What this task involves: From the line with "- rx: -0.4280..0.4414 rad" through the line with "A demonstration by", inclusive, return each line of the data below exactly and leave the rest out.

Records excerpted from a collection
****

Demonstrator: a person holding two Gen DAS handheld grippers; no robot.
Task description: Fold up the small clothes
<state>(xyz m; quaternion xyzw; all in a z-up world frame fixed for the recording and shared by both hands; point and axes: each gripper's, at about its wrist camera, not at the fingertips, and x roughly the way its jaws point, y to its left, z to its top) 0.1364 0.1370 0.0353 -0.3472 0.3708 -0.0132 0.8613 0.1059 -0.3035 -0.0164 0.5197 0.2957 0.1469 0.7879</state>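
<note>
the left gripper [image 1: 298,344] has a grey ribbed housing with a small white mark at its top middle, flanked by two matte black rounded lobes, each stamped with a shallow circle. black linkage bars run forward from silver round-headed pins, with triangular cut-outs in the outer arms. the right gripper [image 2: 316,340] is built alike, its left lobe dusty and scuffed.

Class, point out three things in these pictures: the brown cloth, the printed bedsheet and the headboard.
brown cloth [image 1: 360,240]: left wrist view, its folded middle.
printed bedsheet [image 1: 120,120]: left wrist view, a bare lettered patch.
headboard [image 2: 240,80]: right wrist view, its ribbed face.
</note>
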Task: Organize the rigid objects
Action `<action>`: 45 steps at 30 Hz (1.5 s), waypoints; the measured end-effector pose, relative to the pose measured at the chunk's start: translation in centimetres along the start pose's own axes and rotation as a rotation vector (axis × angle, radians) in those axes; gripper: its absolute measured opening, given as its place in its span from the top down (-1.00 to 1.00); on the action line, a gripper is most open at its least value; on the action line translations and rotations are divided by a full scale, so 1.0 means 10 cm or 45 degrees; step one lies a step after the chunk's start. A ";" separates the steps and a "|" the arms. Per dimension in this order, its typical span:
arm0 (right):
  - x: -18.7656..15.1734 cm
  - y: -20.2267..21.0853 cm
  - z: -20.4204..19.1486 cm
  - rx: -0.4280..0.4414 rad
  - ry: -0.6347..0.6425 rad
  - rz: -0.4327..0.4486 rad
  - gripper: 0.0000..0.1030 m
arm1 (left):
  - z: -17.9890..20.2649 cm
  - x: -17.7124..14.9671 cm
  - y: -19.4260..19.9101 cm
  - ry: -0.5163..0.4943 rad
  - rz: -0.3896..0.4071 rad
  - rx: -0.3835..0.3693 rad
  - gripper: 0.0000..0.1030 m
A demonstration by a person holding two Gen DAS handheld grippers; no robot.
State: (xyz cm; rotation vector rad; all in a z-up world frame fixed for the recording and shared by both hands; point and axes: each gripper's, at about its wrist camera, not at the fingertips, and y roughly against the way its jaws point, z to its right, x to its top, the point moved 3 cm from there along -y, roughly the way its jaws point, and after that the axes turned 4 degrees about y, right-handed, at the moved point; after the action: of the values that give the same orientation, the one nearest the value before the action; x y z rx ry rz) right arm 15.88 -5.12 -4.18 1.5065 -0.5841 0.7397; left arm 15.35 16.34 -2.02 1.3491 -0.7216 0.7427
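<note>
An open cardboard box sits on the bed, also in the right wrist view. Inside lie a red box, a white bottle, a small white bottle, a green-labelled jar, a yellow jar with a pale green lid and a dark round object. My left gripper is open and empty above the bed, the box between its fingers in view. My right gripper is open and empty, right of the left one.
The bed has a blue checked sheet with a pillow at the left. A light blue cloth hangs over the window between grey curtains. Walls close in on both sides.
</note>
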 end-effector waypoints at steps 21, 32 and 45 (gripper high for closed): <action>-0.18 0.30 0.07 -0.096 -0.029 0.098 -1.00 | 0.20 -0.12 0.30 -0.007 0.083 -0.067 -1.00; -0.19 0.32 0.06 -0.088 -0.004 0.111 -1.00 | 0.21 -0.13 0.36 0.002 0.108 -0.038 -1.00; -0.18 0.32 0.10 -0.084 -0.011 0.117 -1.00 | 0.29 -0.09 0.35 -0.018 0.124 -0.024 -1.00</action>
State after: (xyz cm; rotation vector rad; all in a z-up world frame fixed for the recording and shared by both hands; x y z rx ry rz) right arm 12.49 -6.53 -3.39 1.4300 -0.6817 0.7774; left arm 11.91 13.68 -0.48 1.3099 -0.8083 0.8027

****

Solution for this task:
  - rx: -0.4280..0.4414 rad
  - ry: -0.6347..0.6425 rad
  - rz: -0.4327..0.4486 rad
  - gripper: 0.0000..0.1030 m
arm1 (left):
  - z: -17.9890..20.2649 cm
  - x: -17.7124..14.9671 cm
  - y: -19.4260..19.9101 cm
  - ry: -0.5163..0.4943 rad
  - rz: -0.3896..0.4071 rad
  - rx: -0.3835..0.3693 rad
  - gripper: 0.0000..0.1030 m
A demonstration by a person holding two Gen DAS handheld grippers; no robot.

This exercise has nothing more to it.